AIM OF THE TASK —
In the data below, one line contains "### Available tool" and a later one contains "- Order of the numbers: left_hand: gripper". Print both, with every line between them, exactly and alone.

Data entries

**********

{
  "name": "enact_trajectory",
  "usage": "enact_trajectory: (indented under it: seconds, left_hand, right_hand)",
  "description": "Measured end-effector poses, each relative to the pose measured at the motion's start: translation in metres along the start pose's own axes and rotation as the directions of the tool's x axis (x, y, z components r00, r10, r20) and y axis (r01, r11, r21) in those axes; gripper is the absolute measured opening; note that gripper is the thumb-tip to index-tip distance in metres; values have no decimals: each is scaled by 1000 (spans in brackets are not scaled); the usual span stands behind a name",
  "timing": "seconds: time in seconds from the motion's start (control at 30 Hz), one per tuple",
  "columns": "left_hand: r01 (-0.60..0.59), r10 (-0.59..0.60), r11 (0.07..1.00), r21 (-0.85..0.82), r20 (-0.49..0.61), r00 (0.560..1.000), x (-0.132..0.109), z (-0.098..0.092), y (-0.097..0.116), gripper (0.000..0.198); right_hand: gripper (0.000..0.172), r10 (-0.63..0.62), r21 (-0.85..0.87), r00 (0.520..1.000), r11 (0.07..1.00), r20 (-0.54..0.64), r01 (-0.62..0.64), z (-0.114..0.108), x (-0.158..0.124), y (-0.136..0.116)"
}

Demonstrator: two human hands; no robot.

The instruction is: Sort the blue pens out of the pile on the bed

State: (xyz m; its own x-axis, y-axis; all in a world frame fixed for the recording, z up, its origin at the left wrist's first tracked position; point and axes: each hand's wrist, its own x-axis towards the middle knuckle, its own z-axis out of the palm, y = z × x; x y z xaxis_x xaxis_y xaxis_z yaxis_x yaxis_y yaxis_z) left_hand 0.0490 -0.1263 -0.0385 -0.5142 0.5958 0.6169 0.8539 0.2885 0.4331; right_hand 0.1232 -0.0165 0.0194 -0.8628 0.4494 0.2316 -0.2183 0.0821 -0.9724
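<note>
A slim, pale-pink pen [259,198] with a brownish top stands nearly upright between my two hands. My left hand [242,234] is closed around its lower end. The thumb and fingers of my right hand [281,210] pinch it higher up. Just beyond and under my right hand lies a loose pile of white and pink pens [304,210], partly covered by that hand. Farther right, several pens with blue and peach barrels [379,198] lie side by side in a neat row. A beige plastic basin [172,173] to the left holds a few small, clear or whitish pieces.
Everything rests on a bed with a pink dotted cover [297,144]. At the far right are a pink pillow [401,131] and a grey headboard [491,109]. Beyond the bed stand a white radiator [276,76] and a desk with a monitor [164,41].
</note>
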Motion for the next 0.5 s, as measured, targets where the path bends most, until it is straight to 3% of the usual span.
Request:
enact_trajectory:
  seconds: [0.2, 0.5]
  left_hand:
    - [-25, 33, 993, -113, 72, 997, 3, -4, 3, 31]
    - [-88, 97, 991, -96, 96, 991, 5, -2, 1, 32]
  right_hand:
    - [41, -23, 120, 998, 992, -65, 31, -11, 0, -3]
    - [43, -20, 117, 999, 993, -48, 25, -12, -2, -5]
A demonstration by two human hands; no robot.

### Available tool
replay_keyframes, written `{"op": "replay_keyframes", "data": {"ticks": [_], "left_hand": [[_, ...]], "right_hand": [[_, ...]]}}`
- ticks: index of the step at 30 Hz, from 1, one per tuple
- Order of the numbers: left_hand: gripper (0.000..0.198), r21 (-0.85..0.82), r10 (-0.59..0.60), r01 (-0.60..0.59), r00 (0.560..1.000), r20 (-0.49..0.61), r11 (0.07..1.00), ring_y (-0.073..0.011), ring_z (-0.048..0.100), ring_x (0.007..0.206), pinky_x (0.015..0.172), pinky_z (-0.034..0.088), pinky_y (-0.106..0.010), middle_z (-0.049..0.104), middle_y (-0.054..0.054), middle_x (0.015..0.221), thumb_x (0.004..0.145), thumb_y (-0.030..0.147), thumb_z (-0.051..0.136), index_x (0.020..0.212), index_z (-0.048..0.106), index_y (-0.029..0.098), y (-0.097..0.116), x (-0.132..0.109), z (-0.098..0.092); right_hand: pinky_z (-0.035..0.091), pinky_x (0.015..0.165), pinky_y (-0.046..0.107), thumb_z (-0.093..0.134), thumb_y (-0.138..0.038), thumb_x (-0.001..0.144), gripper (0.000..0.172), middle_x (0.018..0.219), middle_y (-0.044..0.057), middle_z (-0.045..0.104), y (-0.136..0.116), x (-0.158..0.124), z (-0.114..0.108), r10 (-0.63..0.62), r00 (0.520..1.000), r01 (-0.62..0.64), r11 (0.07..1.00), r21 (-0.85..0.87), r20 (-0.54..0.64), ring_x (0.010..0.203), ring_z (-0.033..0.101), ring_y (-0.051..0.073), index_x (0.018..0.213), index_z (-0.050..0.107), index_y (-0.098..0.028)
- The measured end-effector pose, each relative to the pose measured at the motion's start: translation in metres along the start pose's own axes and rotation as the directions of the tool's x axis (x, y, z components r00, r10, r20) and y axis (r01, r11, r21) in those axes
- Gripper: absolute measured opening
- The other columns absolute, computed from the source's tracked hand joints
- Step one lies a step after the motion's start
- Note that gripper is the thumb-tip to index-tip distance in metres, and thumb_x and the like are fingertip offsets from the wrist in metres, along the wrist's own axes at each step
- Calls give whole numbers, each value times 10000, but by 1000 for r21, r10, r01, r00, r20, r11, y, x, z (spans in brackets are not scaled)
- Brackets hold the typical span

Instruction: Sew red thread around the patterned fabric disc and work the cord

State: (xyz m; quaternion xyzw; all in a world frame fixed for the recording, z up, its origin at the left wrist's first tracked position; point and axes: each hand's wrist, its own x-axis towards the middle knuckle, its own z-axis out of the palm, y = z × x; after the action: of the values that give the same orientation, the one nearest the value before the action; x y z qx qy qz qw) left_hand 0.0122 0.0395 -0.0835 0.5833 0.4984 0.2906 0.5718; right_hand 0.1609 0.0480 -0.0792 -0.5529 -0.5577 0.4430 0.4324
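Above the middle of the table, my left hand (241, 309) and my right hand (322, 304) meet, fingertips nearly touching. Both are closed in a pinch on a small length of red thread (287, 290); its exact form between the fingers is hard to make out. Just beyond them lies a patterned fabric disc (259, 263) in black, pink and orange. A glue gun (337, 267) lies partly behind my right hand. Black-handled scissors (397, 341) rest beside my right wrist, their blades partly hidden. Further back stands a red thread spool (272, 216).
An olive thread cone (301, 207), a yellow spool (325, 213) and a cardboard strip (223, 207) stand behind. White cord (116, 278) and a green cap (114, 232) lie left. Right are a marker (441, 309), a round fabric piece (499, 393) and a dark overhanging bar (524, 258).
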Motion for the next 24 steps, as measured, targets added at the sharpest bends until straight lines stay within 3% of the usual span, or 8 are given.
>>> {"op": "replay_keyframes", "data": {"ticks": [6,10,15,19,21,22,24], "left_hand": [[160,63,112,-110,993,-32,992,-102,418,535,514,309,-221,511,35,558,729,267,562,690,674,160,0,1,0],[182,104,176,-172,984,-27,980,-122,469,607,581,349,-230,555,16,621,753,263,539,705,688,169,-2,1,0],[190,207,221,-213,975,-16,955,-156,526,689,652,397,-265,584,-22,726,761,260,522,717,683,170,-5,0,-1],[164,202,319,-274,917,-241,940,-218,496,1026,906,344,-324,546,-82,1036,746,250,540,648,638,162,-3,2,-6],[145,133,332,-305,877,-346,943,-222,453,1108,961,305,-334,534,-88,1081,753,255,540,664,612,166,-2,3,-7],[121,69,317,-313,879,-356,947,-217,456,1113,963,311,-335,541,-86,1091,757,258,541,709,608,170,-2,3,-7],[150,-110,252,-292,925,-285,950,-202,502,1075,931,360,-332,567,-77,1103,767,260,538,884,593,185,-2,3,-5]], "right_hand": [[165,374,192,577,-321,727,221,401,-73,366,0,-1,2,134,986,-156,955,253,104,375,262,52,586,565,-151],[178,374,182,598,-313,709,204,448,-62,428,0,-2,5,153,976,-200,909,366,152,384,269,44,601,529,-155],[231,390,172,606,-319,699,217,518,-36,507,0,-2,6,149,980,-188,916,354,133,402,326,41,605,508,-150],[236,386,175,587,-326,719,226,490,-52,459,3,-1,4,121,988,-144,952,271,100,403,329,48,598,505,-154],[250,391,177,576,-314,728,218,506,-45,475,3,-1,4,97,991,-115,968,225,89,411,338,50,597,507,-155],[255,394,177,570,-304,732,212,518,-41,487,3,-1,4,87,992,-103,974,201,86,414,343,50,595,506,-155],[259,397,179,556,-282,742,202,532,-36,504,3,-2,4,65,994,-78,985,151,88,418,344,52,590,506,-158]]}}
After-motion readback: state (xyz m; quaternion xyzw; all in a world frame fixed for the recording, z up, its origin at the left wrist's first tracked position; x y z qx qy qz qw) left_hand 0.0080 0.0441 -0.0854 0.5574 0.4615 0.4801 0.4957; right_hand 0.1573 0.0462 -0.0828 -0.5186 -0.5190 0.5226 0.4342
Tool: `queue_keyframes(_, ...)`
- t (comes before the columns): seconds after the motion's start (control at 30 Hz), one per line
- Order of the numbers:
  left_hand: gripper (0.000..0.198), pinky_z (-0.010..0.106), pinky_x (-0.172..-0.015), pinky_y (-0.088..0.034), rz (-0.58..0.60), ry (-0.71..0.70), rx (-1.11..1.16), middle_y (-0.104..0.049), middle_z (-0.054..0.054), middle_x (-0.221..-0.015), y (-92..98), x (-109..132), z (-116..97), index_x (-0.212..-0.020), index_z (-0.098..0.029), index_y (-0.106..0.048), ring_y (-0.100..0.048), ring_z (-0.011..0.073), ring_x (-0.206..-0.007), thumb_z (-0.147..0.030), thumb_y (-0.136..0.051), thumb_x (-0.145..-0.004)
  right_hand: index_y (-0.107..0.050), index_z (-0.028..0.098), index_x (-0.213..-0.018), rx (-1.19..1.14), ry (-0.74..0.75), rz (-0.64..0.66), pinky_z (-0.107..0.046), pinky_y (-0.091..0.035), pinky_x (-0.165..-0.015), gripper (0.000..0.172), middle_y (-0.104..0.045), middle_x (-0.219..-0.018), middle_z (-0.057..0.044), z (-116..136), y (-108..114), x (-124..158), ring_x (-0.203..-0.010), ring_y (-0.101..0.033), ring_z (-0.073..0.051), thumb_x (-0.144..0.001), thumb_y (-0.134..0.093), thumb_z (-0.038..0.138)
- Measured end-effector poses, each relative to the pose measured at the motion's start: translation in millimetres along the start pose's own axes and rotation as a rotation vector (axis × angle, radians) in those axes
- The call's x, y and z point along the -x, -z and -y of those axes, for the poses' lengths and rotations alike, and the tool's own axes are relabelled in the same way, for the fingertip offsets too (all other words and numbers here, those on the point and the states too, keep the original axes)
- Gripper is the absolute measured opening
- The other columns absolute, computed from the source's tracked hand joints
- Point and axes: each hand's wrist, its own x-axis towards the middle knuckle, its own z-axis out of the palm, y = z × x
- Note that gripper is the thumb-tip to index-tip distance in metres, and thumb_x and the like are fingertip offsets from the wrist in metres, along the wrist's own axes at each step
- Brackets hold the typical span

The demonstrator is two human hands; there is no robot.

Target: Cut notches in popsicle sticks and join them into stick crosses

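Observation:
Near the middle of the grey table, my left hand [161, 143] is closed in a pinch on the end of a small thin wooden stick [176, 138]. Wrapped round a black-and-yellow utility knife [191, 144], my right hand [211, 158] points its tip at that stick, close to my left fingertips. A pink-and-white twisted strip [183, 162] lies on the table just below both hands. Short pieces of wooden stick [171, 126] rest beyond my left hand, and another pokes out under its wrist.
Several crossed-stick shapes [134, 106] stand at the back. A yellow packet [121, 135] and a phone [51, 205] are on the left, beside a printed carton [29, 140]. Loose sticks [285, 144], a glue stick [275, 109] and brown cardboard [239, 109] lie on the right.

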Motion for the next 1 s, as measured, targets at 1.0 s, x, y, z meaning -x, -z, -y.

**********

EXPECTED OUTPUT —
### Available tool
replay_keyframes, written `{"op": "replay_keyframes", "data": {"ticks": [_], "left_hand": [[_, ...]], "right_hand": [[_, ...]]}}`
- ticks: index of the step at 30 Hz, from 1, one per tuple
- Order of the numbers: left_hand: gripper (0.000..0.198), r21 (-0.85..0.82), r10 (-0.59..0.60), r01 (-0.60..0.59), r00 (0.560..1.000), r20 (-0.49..0.61), r11 (0.07..1.00), ring_y (-0.073..0.011), ring_z (-0.048..0.100), ring_x (0.007..0.206), pinky_x (0.015..0.172), pinky_z (-0.034..0.088), pinky_y (-0.106..0.010), middle_z (-0.049..0.104), middle_y (-0.054..0.054), middle_x (0.015..0.221), thumb_x (0.004..0.145), thumb_y (-0.030..0.147), thumb_z (-0.051..0.136), index_x (0.020..0.212), index_z (-0.048..0.106), index_y (-0.029..0.098), y (-0.097..0.116), x (-0.132..0.109), z (-0.098..0.092); right_hand: pinky_z (-0.035..0.091), pinky_x (0.015..0.165), pinky_y (-0.046..0.107), thumb_z (-0.093..0.134), thumb_y (-0.138..0.038), thumb_x (-0.001..0.144), gripper (0.000..0.172), middle_x (0.018..0.219), middle_y (-0.044..0.057), middle_z (-0.045..0.104), y (-0.136..0.116), x (-0.158..0.124), z (-0.114..0.108), r10 (-0.63..0.62), r00 (0.520..1.000), r01 (-0.62..0.64), r11 (0.07..1.00), r21 (-0.85..0.87), r20 (-0.54..0.64), ring_x (0.010..0.203), ring_z (-0.033..0.101), ring_y (-0.051..0.073), index_x (0.018..0.213), index_z (-0.050..0.107), index_y (-0.098..0.028)

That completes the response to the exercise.